Aus der großen Anzahl heute existierender digitaler Bibliografien, Sammlungen digitalisierter Textquellen und Datenbanken, die einen direkten inhaltlichen Bezug zur Wissenschafts- und Technikgeschichte besitzen, können im Folgenden nur einige wenige aufgelistet werden. Sie stehen exemplarisch für andere, ähnlich orientierte Unternehmungen. Sofern sich die Bibliografien und Datenbanken hauptsächlich einer Trägerorganisation zuordnen lassen, bildet deren Standort das alphabetische Ordnungsmerkmal für das nachfolgende Verzeichnis. In einem nächsten Schritt soll diese Übersicht um europäische und internationale Unternehmungen erweitert werden.
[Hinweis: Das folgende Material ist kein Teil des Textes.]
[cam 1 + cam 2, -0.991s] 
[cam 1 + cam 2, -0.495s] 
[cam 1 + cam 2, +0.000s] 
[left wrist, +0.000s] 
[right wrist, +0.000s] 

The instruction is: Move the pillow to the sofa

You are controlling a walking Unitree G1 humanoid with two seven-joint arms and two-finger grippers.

Da die Sächsische Landesbibliothek – Staats- und Universitätsbibliothek Dresden (SLUB) von 1998 bis Ende 2015 mit Unterstützung der Deutschen Forschungsgemeinschaft das Sondersammelgebiet Technikgeschichte betreut hat, findet sich an dieser Institution eine Konzentration technikhistorischer Informationsressourcen. Die für das Sondersammelgebiet Technikgeschichte erworbenen Medien und die in diesem Zusammenhang etablierten Datenbanken sind weiterhin uneingeschränkt nutzbar. Seit 2016 betreut die Bibliothek des Deutschen Museums in München das Fach Technikgeschichte im Rahmen des Fachinformationsdienstes Geschichtswissenschaft.

Bibliografien zur Technik- und Technologiegeschichte erscheinen in Mittel- und Westeuropa im Zeitalter der Aufklärung erstmals im späten 18. Jahrhundert. Neben Bibliografien, die das gesamte Fachgebiet erfassen unterscheiden sie sich hinsichtlich ihrer fachlichen, geographischen und chronologischen Schwerpunkte. Eines der ersten umfassenden Literaturverzeichnisse für das Gebiet der Technik und Technikgeschichte war das von Gottfried Erich Rosenthal 1795 erstellte Werk Litteratur der Technologie. Durch den Aufbau von Datenbanken und digitalisierten Quellensammlungen zur Technikgeschichte seit den 1990er Jahre und den heute vorhandenen, de facto unbegrenzten Speichermöglichkeiten, ist die Notwendigkeit, Bibliographien thematisch, geographisch oder zeitlich einzugrenzen, weitgehend entfallen.